Originally posted by northernladuk
View Post
So if you worked for a company, Vet A in Small Town A, where you had lots of clients but you decided to set up your own practice Vet B 5 miles down the road. Vet A could well enforce their restrictive covenant in court (and win) if it stated concisely that you cannot set up or work for a practice within 12 months in Small Town A. This is due to the fact you risk stealing Vet A's clients and damaging their business. (I use to know someone where this exactly happened to them i.e. they were the one that lost.)
However most contractors on here tend to have clients who are large, or even if the client company is small and does something unique they don't risk damaging their client's business by taking those skills to a competitor down then road.
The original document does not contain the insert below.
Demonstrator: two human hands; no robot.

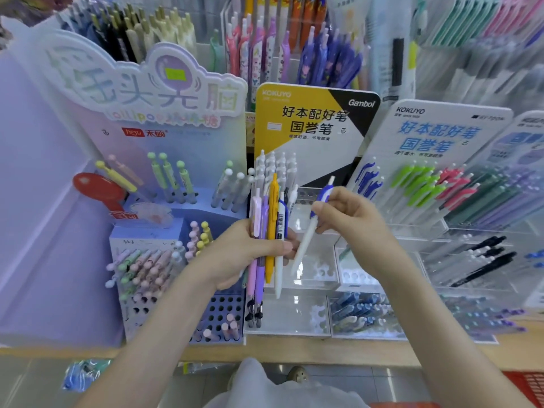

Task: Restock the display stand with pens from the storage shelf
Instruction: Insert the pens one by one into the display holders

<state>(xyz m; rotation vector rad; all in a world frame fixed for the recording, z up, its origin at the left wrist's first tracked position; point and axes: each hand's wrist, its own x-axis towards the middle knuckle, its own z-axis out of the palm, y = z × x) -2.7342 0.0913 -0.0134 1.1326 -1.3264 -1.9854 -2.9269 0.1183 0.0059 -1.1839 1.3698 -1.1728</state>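
I see my left hand (pixel 247 254) curled round a bundle of pens (pixel 273 207), upright over the clear display stand's (pixel 294 318) left edge | my right hand (pixel 350 213) pinching one white-and-blue pen (pixel 306 240), tilted, above the stand's middle.

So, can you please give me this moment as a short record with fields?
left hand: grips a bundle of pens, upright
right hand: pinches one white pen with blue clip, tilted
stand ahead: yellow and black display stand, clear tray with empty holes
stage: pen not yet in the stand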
What is risked is confidentiality i.e. exactly how the client operated their business and stealing information such as code and full details of individual customers. In this case confidentiality agreements are put in the contract which can be enforced from the beginning of the contract and continue afterwards.
Originally posted by northernladuk
View Post
Some contracts are now phrased so that the restriction period is defined from a minimum of 3 up to 12 months so if that happens there is still a restriction.
However as the rest of the clause may be badly worded then the restriction could again be meaningless for example banning someone whose client was BT from working for a competitor, a supplier or a customer in any capacity. (Someone tried something similar on me and a barrister explained why it was unenforceable.)